Once you know how many lines below hold "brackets", reply with that number and add nothing.

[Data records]
§
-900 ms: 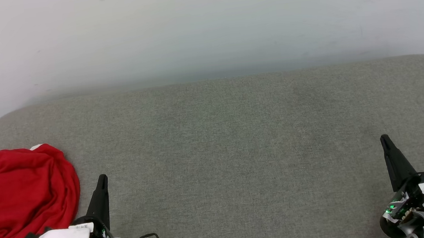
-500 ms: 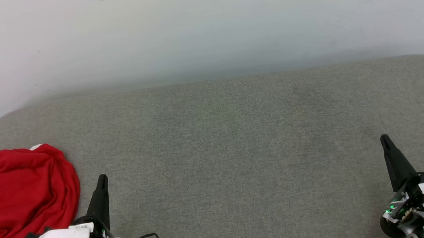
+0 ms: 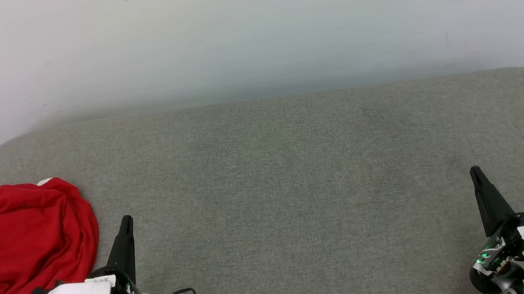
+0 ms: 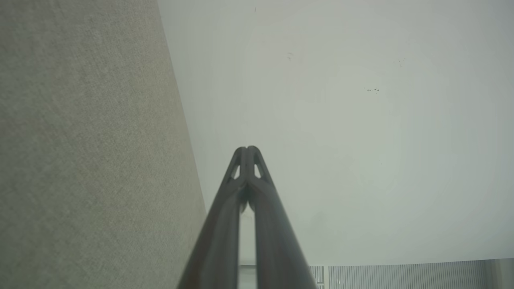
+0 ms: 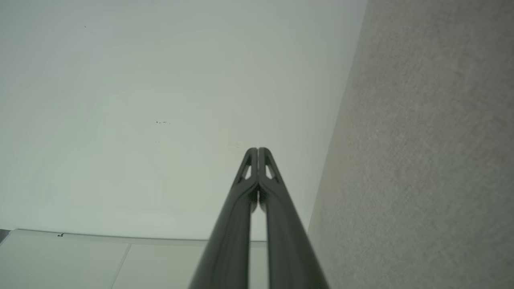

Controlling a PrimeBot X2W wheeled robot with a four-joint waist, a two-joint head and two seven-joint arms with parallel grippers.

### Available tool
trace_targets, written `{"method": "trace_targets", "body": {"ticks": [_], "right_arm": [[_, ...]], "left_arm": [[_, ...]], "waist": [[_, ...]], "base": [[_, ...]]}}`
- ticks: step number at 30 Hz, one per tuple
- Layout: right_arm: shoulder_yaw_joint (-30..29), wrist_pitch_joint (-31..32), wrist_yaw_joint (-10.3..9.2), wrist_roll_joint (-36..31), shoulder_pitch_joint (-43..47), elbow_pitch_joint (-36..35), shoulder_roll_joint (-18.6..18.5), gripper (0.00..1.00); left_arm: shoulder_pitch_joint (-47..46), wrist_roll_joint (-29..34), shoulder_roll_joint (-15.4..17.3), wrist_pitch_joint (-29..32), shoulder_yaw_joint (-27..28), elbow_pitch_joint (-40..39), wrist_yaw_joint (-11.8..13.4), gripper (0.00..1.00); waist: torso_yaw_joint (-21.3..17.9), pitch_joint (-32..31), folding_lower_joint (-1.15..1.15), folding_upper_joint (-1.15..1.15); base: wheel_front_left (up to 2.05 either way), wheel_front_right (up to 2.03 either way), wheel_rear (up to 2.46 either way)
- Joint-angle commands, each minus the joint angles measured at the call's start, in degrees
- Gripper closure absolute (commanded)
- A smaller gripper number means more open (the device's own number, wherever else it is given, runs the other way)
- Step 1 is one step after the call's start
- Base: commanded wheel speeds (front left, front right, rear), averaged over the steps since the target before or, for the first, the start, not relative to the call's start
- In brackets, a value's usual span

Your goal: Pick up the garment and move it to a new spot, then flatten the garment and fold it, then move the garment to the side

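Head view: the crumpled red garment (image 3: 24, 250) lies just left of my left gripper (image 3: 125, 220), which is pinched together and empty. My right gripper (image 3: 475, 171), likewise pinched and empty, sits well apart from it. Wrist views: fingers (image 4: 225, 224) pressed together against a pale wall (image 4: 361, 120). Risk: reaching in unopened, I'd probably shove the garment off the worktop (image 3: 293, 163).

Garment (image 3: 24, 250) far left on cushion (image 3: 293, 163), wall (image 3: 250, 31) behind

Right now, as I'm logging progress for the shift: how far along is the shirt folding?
Done: nothing; the garment lies crumpled at the left end of the grey cushion. In hand: nothing; the left gripper and right gripper are shut and empty. Left: pick up, move, flatten, fold, set aside.
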Motion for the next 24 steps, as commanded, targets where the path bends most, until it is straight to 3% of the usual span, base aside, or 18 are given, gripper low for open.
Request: {"method": "trace_targets", "body": {"ticks": [1, 20, 21, 24], "right_arm": [[0.04, -0.04, -0.02, 0.23, -0.69, 0.07, 0.19, 1.00], [0.04, -0.05, -0.02, 0.23, -0.69, 0.07, 0.19, 1.00], [0.00, -0.01, 0.00, -0.02, 0.10, 0.12, 0.00, 0.00], [0.11, -0.39, 0.00, -0.19, 0.41, 0.01, 0.01, 0.00]], "left_arm": [[-0.41, 0.06, -0.14, 0.10, 0.12, 0.01, -0.15, 1.00], [-0.41, 0.05, -0.13, 0.09, 0.12, 0.01, -0.15, 1.00], [0.06, 0.01, -0.01, -0.02, -0.06, 0.15, 0.01, 0.00], [0.13, 0.05, -0.03, -0.52, -0.67, 0.17, 0.01, 0.00]], "waist": [[0.00, 0.00, 0.00, 0.00], [0.00, 0.00, 0.00, 0.00], [0.00, 0.00, 0.00, 0.00], [0.00, 0.01, 0.00, 0.00]], "base": [[0.00, 0.00, 0.00], [0.00, 0.00, 0.00], [0.00, 0.00, 0.00], [0.00, 0.00, 0.00]]}}
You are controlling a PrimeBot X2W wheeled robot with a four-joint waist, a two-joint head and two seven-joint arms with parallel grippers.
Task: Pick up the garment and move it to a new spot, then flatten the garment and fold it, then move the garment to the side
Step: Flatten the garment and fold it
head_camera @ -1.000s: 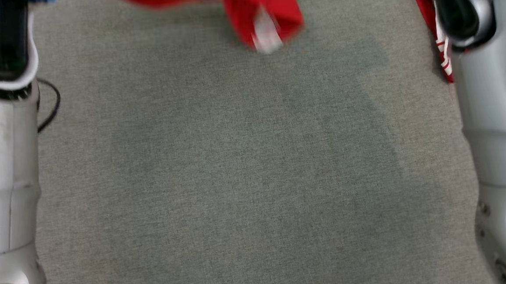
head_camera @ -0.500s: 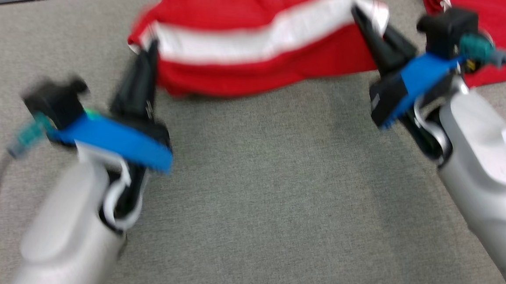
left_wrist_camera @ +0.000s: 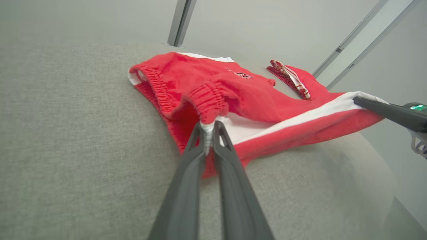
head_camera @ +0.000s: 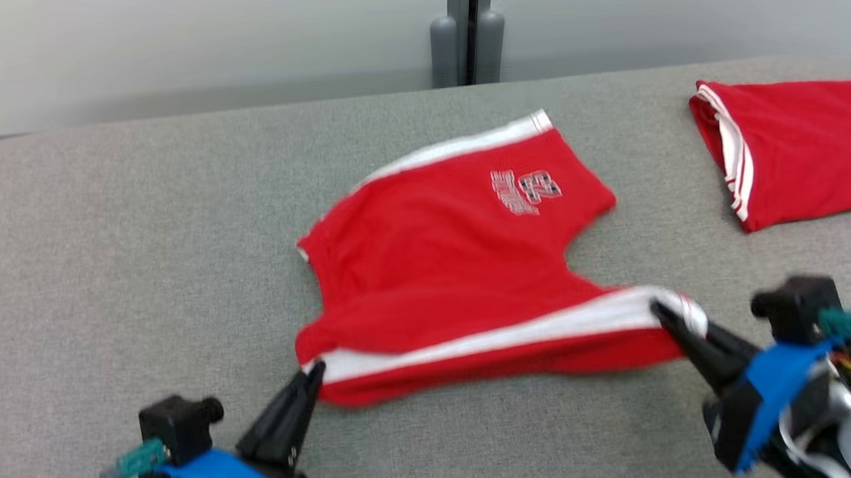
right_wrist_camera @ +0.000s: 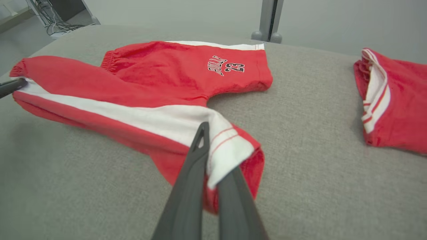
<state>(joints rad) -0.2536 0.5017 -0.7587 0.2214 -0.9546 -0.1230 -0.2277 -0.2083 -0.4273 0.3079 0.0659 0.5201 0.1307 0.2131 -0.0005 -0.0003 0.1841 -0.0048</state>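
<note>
1. The grey cloth-covered surface [head_camera: 101, 251] runs wide across the room, with a pale wall [head_camera: 163, 48] behind it
2. The red shorts [head_camera: 457, 266] lie near the middle of the surface, with a white stripe along the near side and a printed number on the far leg; the near side is stretched between the two tools, the far part rests flat
3. A folded red cloth [head_camera: 797, 150] with white trim sits well apart from them, at the far right
4. The right tool [head_camera: 659, 310] is clamped on the striped hem corner of the shorts
5. The left tool [head_camera: 314, 371] is pinched narrow on the waistband end, white fabric caught between its fingers
</note>
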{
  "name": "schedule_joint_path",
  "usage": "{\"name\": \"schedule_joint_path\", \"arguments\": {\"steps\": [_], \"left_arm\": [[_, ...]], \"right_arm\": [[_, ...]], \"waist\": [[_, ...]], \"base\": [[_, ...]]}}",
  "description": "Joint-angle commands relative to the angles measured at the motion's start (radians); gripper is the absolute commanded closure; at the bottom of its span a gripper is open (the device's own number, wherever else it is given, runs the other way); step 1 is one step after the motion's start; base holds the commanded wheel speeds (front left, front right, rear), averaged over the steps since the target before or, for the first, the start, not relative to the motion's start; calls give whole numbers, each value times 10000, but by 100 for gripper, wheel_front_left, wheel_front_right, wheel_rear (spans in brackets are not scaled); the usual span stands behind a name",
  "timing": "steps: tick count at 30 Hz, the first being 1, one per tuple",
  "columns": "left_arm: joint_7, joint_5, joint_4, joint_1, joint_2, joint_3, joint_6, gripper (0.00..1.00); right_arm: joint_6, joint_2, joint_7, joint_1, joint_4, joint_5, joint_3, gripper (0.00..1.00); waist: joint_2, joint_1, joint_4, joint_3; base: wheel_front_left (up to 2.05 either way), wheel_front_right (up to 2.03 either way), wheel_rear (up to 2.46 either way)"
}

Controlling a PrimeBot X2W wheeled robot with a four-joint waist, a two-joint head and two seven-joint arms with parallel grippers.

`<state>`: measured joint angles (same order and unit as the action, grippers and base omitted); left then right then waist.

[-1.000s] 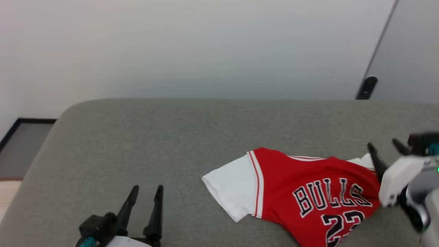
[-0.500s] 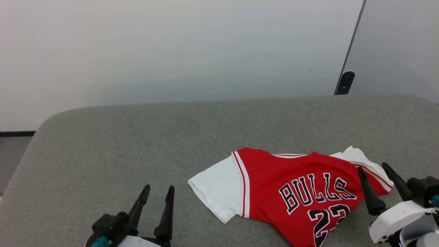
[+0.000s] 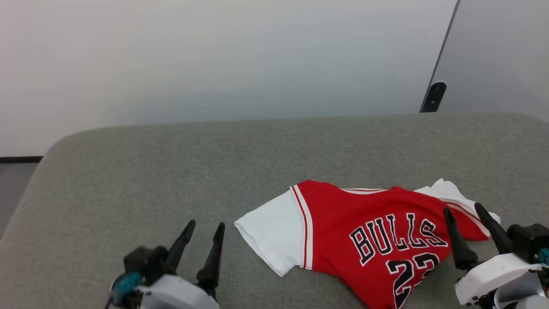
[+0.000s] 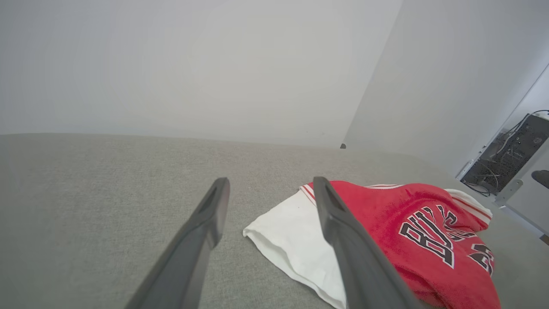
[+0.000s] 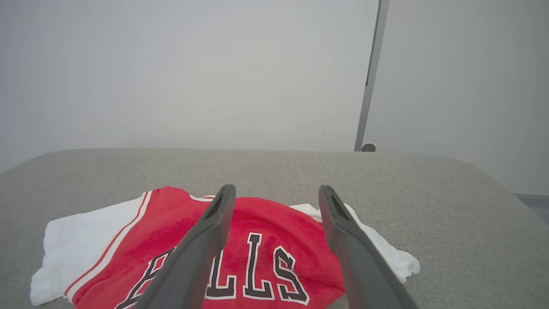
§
Exercise result: 2